SQL-and-Python-Music-Analytics-Decision-Making

This project integrates Python and SQL to extract and transform music data from APIs, export it to CSV files, and build a SQL database from scratch. It concludes with analytical SQL queries that generate insights to support data-driven decision-making in the music industry.

📌 Objectives

Automate data extraction from music APIs (Spotify and Last.fm).
Design and populate a relational database using SQL.
Perform analysis through SQL queries to answer business-driven questions.
Apply Agile principles with iterative sprints, including daily stand-ups, sprint reviews, and retrospectives to maintain alignment, inspect progress, and continuously improve.

🔄 Project Phases

Phase 1: Data Extraction

Used the Spotify Web API to retrieve information about tracks, albums, artists, and release years.
Focused on the period 2016–2020 across selected genres (e.g., Rock, Pop, Jazz).
Enriched dataset with Last.fm API to capture popularity and play statistics.

Example — Python function to extract tracks by genre and year:

def get_album(genre, start_year=2020, end_year=2025):
    resultados_album = []

    for offset in range(0, 500, 50):  # start stop step 
        datos = sp.search(q=f'{genre}', type='album', limit=50, offset=offset)

        for album in datos['albums']['items']:
            release_date = album.get('release_date', '')
            for year in range(start_year,end_year): 
                if release_date.startswith(str(year)):
                    info = {
                        'album': album['name'],
                        'fecha': release_date,
                        'tipo': album['album_type'],
                        'id': album['id']  
                    }
                    print("El nombre del álbum es:", info['album'])
                    print("La fecha de lanzamiento es:", info['fecha'])
                    print("Tipo:", info['tipo'])
                    print("..........")
                    
                    resultados_album.append(info)
                    break

    return resultados_album

Phase 2: Automation with `src/`

To make the workflow scalable and maintainable, I created the src/ folder to organize reusable Python scripts:

support_call_api.py → Functions to handle Spotify API calls.
data_manipulation_to_csv.py → Functions to process and export data into CSV files.

Example — Export function:

def extract_artist(results, genre):
    df = pd.DataFrame(results)
    fileName = f'track_{genre}.csv'
    df.to_csv(fileName, index=False)

Example — Automated loop for multiple genres:

from src import support_call_api as ap
from src import data_manipulation as dm

genre_list = ['rock', 'jazz', 'pop', 'classical']

for genre in genre_list:
    track_list, artist_list = ap.get_tracks_and_artists(genre, start_year=2024, end_year=2025)
    dm.load_track(track_list, genre)

This approach allows adding new genres simply by updating the list — keeping the pipeline reproducible and easy to maintain.

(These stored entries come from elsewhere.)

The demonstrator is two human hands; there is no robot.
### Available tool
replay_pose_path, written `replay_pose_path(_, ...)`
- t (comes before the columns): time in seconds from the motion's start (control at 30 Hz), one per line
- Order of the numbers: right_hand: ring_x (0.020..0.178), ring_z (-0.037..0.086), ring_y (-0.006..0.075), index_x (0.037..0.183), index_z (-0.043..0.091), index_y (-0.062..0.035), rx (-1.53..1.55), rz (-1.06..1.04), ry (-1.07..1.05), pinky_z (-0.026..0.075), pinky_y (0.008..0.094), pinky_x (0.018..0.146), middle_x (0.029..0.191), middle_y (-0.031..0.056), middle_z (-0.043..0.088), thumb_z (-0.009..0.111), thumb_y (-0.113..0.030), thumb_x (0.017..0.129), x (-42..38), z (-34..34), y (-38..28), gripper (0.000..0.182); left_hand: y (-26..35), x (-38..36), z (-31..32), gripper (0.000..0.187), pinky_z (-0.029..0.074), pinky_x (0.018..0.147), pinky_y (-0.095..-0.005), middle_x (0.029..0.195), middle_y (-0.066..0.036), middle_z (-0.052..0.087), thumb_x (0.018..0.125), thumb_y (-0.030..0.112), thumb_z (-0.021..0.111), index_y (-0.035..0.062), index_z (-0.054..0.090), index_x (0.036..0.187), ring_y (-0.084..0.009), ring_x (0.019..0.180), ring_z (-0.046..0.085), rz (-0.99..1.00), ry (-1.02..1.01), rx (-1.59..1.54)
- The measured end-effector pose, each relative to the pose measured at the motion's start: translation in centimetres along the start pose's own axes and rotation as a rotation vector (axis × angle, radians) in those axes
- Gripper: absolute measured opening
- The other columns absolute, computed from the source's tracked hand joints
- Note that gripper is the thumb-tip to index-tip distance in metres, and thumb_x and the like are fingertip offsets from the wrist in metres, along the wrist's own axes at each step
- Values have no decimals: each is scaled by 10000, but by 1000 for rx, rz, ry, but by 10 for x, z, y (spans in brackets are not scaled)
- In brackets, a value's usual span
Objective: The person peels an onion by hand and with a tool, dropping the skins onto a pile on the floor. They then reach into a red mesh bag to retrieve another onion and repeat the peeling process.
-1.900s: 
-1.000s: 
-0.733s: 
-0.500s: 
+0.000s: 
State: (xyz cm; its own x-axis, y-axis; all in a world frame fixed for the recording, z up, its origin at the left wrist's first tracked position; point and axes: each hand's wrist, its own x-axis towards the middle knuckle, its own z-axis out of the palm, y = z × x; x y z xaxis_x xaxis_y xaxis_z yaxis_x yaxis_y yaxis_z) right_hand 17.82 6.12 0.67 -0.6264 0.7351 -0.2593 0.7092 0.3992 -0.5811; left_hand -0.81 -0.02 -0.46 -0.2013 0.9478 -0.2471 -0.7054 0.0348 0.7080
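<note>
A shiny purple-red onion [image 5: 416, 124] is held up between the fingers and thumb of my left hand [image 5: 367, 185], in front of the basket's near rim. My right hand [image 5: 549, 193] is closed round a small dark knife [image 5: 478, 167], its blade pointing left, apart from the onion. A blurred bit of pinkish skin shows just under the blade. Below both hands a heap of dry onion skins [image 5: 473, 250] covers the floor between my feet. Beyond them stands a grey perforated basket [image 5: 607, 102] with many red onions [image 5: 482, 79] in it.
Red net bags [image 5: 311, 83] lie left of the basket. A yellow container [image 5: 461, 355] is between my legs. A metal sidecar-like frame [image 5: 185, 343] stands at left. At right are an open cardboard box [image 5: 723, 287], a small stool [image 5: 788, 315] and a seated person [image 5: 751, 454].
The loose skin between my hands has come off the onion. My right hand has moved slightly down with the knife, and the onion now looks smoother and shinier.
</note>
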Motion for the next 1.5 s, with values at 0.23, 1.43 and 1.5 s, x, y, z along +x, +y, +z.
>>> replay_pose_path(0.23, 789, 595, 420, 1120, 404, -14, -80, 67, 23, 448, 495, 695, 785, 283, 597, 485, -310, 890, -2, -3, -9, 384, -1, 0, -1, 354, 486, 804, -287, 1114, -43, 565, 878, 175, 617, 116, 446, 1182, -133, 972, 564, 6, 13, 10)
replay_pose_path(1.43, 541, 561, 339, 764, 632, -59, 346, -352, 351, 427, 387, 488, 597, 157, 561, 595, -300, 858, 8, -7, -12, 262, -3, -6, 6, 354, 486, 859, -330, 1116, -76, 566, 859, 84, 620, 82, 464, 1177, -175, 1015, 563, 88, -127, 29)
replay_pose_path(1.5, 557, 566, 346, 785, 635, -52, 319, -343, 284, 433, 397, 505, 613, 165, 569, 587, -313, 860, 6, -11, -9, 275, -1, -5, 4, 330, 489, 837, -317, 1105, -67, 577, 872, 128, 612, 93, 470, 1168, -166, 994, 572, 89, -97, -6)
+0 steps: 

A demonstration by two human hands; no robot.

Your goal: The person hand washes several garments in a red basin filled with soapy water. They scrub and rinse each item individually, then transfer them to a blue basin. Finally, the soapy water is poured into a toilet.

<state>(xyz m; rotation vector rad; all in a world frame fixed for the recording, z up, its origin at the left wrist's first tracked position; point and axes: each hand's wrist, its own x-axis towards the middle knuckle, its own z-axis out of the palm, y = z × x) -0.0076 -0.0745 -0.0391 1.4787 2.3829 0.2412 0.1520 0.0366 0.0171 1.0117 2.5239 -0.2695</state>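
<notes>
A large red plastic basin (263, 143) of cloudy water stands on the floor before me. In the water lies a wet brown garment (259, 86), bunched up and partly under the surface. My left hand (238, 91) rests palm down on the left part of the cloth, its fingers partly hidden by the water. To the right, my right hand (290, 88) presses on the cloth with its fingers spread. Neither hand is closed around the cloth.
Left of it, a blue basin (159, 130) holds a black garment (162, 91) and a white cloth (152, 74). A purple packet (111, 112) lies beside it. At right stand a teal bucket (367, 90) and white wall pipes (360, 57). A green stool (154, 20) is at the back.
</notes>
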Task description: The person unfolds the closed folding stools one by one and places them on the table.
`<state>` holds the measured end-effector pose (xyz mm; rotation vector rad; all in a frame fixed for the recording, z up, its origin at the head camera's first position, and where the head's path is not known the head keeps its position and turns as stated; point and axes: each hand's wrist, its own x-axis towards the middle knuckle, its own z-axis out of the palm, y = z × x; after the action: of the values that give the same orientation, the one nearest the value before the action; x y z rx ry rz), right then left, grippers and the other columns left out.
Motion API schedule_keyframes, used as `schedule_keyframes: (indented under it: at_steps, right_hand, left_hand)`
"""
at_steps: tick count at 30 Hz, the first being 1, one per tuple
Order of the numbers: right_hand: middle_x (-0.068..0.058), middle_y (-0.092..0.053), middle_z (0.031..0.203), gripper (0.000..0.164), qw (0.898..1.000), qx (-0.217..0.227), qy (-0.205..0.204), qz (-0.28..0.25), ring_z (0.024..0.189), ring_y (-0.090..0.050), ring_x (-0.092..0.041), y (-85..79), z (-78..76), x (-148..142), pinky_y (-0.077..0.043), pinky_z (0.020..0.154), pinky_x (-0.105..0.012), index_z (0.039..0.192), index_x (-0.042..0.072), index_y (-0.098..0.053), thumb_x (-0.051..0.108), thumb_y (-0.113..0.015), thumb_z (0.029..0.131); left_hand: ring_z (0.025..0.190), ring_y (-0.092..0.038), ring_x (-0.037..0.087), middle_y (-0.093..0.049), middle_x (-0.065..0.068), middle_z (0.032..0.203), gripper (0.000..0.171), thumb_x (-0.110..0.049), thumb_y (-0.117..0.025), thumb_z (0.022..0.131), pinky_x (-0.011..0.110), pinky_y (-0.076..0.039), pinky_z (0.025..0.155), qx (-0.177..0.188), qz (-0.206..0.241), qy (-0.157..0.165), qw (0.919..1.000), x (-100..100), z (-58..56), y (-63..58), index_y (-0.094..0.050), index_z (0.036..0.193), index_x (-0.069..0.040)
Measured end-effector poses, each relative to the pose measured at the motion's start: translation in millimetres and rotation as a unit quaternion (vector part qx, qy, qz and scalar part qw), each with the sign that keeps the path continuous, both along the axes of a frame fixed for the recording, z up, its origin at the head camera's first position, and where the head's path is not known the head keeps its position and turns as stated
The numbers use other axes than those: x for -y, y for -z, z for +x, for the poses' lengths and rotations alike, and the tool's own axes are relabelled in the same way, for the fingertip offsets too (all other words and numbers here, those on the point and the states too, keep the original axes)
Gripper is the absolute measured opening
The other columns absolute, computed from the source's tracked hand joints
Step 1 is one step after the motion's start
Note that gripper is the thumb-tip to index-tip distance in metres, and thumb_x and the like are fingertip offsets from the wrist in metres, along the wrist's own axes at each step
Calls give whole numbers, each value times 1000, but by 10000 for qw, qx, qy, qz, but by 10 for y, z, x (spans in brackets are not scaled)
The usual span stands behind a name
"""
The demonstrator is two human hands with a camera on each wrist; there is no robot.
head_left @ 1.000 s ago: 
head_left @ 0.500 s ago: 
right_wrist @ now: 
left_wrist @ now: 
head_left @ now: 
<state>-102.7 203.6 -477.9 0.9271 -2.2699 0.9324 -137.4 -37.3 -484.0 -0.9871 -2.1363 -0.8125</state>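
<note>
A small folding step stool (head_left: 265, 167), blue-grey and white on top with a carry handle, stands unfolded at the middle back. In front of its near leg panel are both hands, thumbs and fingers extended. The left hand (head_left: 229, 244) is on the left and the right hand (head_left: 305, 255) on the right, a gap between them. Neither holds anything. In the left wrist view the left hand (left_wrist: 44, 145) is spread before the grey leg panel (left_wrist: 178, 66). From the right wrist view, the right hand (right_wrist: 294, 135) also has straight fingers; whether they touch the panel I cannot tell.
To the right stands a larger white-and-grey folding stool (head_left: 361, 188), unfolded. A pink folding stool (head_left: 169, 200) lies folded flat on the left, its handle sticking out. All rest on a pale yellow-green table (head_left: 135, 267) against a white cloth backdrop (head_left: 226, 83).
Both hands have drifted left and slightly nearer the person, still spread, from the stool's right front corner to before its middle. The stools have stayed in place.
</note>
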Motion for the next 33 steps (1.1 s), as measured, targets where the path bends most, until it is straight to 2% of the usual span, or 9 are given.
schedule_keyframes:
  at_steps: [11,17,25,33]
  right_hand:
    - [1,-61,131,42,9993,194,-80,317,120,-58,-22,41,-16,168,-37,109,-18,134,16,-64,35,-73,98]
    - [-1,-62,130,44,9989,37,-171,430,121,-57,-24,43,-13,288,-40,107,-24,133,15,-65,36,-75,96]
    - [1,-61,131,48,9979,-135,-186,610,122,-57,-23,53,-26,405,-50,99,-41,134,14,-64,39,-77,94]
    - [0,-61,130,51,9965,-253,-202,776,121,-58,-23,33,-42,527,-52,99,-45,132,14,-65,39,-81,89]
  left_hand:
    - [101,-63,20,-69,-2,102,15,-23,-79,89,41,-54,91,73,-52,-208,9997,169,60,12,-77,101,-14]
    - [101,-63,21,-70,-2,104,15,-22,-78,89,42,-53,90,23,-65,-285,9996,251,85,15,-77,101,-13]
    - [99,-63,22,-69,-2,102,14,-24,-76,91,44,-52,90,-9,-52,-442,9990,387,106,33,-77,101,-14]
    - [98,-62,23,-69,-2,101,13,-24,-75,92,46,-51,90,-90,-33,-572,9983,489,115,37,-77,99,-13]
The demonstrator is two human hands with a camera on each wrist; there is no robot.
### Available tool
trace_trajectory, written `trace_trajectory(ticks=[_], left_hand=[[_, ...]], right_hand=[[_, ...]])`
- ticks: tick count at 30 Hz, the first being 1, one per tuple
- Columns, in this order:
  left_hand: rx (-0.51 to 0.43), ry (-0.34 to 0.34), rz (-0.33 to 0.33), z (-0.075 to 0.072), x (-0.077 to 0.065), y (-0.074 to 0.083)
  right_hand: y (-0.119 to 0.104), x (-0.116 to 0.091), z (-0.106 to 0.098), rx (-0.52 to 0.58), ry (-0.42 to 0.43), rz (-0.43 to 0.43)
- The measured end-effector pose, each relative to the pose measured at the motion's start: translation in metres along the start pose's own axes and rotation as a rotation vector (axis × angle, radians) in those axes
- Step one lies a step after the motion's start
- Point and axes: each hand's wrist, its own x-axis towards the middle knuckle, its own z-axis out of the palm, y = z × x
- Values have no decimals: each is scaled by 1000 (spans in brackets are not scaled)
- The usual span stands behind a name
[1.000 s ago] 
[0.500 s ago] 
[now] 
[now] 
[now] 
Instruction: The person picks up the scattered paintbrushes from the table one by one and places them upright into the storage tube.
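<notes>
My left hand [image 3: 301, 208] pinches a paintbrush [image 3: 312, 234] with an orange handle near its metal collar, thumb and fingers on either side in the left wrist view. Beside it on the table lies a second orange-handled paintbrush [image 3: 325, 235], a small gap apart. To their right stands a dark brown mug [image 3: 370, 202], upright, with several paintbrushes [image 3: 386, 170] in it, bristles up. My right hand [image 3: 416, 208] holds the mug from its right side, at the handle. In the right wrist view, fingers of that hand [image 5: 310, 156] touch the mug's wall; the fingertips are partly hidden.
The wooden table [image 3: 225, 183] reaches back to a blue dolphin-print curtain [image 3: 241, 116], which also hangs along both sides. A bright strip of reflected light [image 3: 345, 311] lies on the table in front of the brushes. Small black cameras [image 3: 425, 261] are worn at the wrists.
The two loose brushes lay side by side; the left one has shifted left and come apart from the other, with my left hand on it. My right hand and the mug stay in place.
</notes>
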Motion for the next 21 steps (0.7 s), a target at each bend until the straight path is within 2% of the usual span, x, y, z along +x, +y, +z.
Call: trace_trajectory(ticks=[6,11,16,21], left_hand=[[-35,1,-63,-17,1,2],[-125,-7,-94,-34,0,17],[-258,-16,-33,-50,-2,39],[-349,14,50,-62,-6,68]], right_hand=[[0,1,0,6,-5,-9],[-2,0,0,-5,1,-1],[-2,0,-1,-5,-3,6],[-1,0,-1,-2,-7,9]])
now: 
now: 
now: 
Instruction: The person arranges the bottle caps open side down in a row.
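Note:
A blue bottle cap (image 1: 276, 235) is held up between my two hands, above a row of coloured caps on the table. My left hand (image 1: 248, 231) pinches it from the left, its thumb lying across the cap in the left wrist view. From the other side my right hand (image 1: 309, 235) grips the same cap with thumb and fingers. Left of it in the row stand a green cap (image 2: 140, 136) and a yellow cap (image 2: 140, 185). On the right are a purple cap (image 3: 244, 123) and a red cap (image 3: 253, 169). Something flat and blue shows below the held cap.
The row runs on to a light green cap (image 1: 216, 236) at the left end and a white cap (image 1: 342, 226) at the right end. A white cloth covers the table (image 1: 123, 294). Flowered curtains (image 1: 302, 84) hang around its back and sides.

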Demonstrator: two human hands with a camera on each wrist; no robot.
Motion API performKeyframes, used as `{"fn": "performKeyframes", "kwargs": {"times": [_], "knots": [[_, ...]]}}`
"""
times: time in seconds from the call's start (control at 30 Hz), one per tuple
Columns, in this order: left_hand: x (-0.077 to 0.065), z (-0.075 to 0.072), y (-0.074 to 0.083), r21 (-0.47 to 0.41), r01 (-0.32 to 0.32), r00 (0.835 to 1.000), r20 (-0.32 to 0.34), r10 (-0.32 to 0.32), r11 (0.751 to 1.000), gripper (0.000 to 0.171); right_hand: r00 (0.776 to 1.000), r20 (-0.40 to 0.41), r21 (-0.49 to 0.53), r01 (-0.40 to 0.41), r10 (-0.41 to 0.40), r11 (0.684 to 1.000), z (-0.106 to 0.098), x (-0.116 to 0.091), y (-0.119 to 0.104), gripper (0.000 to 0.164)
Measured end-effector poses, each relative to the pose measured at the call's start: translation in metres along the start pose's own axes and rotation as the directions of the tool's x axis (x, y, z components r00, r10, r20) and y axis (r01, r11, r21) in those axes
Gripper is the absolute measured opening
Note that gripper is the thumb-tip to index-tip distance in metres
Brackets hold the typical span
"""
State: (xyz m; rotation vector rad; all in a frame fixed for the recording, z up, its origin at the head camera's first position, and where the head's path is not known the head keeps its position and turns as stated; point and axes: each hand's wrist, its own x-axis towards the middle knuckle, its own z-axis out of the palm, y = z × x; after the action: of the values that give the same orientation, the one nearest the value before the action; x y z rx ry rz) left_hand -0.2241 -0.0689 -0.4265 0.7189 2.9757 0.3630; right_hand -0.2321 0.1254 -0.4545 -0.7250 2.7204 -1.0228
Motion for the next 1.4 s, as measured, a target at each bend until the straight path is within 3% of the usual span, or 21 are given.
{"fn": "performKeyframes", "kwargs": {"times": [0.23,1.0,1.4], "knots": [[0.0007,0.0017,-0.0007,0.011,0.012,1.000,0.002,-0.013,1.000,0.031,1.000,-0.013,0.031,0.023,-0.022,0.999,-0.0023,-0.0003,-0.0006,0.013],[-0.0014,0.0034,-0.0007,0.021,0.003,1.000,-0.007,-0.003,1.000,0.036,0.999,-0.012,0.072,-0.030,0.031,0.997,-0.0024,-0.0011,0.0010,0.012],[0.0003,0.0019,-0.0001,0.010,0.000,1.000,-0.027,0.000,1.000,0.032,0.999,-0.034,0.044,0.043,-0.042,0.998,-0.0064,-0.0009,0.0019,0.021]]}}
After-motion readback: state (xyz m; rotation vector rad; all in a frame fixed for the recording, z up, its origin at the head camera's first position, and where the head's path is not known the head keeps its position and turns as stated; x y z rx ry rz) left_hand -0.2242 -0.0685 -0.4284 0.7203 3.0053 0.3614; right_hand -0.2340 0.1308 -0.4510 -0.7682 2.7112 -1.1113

Phase 3: Database Design and Storage

Designed a relational schema in MySQL to store the extracted data.
Created tables for artists, tracks, albums, genres, and popularity metrics.
Inserted and validated data while ensuring referential integrity and avoiding duplicates.

Example — Environment setup for API authentication:

env_path = 'api.env' 
load_dotenv(dotenv_path=env_path)

CLIENT_ID = os.getenv('CLIENT_ID')
CLIENT_SECRET = os.getenv('CLIENT_SECRET')

if not CLIENT_ID or not CLIENT_SECRET:
    raise ValueError("CLIENT_ID or CLIENT_SECRET not found in environment variables.")

Example — SQL schema & updates:

CREATE TABLE Tabla_artist (
    id_artist INT AUTO_INCREMENT PRIMARY KEY,
    id_gender INT,
    artist_name VARCHAR(50) NOT NULL,
    album VARCHAR(100) NOT NULL,
    date DATE,
    type VARCHAR(10) NOT NULL,
    track VARCHAR(100) NOT NULL,
    CONSTRAINT fk_id_gender FOREIGN KEY (id_gender)
        REFERENCES Table_gender(id_gender)
);

UPDATE tabla_artista a
JOIN tabla_tracks t ON a.id_artist = t.id_artista
SET a.album = t.album;

ALTER TABLE table_biography MODIFY COLUMN bio LONGTEXT;

UPDATE table_biography
SET artist = REPLACE(REPLACE(REPLACE(artista, '[', ''), ']', ''), '''', '');

Phase 4: Analysis and Decision-Making

Key business questions explored with SQL queries:

Which artist released the most albums?
Which genre shows the highest popularity?
In which year were the most albums released?
Which track is the top-ranked by popularity?
Which artist accumulates the highest overall rating?
Which countries or regions show the highest concentration of listener activity (using regional endpoints or metadata)?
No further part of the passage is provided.